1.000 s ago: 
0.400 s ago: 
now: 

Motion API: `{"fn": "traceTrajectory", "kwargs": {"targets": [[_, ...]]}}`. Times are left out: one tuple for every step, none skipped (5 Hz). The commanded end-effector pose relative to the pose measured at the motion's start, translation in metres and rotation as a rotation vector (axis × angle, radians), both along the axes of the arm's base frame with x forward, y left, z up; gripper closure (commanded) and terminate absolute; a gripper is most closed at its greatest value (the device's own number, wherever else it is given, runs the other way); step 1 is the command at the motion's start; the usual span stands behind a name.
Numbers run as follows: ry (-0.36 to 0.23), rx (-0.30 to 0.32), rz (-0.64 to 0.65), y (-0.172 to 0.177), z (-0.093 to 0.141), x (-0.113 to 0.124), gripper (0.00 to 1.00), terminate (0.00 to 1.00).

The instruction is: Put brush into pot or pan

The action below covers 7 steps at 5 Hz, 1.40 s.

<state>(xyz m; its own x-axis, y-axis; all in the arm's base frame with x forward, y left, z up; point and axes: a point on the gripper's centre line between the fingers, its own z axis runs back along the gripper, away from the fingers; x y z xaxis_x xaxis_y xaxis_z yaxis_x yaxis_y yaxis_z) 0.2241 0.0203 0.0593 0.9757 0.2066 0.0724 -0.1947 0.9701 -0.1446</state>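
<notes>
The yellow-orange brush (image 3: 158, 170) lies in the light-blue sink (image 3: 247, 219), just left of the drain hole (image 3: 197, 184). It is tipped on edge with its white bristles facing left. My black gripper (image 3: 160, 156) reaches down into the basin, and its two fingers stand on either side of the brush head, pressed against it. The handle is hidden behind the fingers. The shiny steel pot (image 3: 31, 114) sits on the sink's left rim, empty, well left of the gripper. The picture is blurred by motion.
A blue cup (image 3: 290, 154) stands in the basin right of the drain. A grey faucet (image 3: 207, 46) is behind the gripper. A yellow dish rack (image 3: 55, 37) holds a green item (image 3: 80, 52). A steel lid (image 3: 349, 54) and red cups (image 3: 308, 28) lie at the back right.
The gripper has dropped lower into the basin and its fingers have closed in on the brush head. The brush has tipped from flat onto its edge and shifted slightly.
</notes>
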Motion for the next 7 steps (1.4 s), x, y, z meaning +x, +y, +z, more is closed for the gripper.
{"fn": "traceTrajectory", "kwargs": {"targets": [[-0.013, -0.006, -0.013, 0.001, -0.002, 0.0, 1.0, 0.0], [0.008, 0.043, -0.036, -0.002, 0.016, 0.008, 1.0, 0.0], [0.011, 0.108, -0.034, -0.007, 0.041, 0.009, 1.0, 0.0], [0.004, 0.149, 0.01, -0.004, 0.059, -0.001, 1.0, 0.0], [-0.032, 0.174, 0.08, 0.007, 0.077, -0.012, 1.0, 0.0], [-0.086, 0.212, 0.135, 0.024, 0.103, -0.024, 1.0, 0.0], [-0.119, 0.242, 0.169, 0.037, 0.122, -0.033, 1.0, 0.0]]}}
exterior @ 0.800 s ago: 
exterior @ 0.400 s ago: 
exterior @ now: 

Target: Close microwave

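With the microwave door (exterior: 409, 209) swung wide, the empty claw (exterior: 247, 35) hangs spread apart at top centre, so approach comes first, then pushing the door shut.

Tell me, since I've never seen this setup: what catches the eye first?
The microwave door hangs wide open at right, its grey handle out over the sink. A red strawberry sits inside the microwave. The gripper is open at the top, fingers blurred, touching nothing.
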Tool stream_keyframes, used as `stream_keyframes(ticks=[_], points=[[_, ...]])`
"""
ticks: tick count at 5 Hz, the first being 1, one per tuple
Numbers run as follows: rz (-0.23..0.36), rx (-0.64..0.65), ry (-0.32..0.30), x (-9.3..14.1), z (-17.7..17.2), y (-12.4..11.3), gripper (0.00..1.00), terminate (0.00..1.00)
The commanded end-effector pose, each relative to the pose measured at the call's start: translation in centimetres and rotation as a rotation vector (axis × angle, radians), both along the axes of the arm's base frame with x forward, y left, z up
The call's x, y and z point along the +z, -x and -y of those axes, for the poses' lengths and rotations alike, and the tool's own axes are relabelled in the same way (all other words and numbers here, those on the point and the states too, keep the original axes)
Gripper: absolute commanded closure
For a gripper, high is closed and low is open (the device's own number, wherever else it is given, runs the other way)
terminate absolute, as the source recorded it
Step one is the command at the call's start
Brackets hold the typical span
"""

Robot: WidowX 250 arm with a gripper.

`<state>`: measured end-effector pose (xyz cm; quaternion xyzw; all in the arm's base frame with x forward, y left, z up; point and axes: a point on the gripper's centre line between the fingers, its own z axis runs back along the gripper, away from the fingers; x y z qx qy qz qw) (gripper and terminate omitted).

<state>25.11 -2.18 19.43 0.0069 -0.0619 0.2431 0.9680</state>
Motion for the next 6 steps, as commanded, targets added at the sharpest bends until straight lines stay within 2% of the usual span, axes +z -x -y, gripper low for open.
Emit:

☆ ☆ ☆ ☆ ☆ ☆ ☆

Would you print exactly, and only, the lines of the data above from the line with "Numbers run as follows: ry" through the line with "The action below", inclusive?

Task output:
Numbers run as follows: ry (-0.36 to 0.23), rx (-0.30 to 0.32), rz (-0.64 to 0.65), y (-0.172 to 0.177), z (-0.093 to 0.141), x (-0.113 to 0.124), gripper (0.00 to 1.00), terminate (0.00 to 1.00).

The instruction is: Put brush into pot or pan

The action below covers 7 steps at 5 Hz, 1.40 s.

This concludes the exercise.